Fermi Production Mock-up
Fermi GPU
To summarize the new architecture, Fermi boasts a brand new shader core whose compute clusters comprise a single shader multiprocessor (SM). Each stream processor has a fully-pipelined integer arithmetic logic unit (ALU) and floating point unit (FPU). Each SM can dual-issue two independent instructions per clock to two different warps. Each instruction is run by a 16-way SIMD block that handles single-precision Floating Multiply-Add Instruction (FMAs). The Fermi memory hierarchy is also new, sporting a new unified L2 cache that serves all of the SMs without partitions. In addition, a new unified memory space allows each SM to not only communicate with its own local registers and shared memory, but now with L2 cache and beyond.

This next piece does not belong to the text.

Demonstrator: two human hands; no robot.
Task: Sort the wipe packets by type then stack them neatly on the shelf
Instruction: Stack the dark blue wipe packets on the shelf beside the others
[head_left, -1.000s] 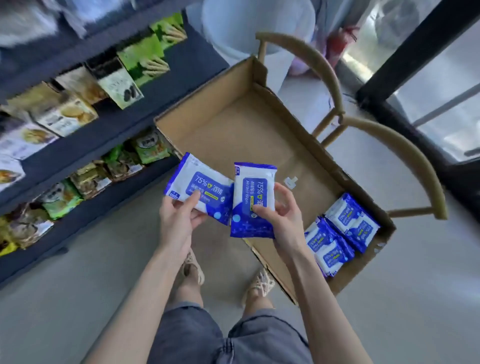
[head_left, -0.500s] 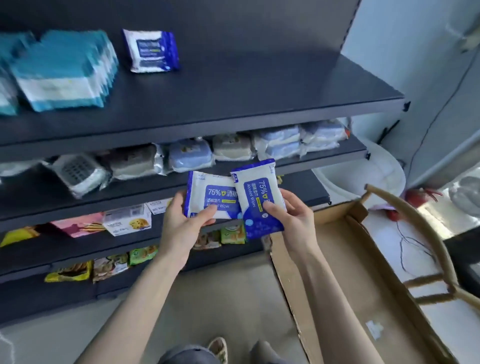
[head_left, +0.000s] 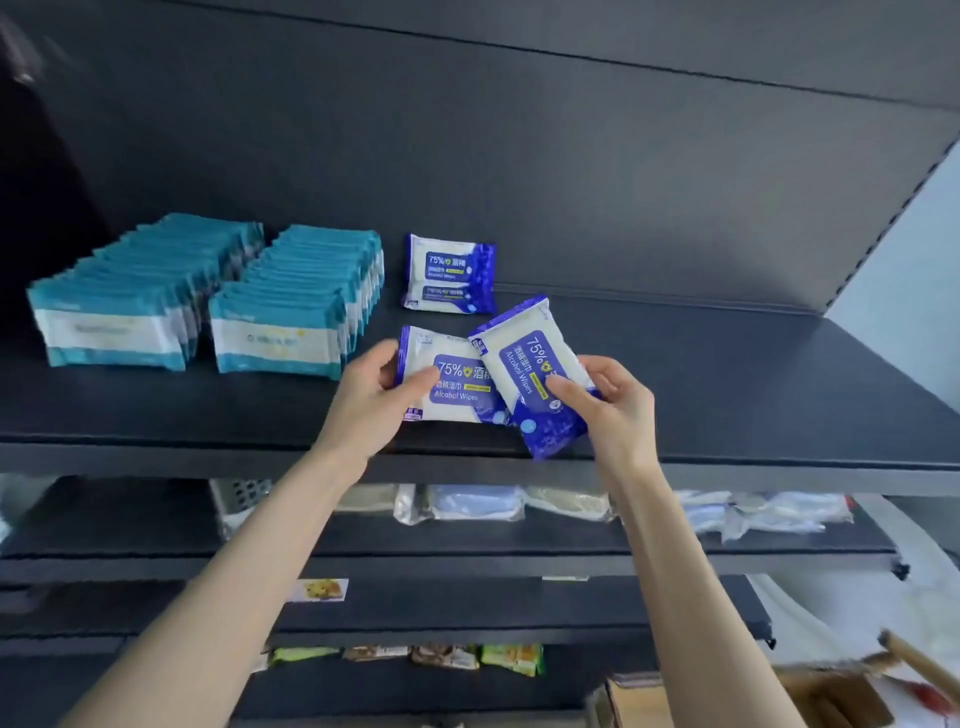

The GF100 features 768KB unified level-two cache as well as a rather complex cache hierarchy. In addition, many other GPU-compute areas of performance are improved over NVIDIA’s current Tesla architecture GPUs, GT200. The GF100 hardware can sustain peak Single Precision (SP) and Double Precision (DP) FMA instruction throughput. Atomic instruction throughput is maximized over the current generation and Fermi is backed by ECC which is absolutely necessary for GPU computing. This all comes together to support a new type of multi-threading technology which improves the efficiency of the 512 cores working together. The entire Fermi family is compatible with DirectX 11, OpenGL 3.x and OpenCL 1.x application programming interfaces (APIs). The new chips are finally in mass production using 40nm process technology at TSMC.
Let’s go ahead and see what is new and improved with GF100.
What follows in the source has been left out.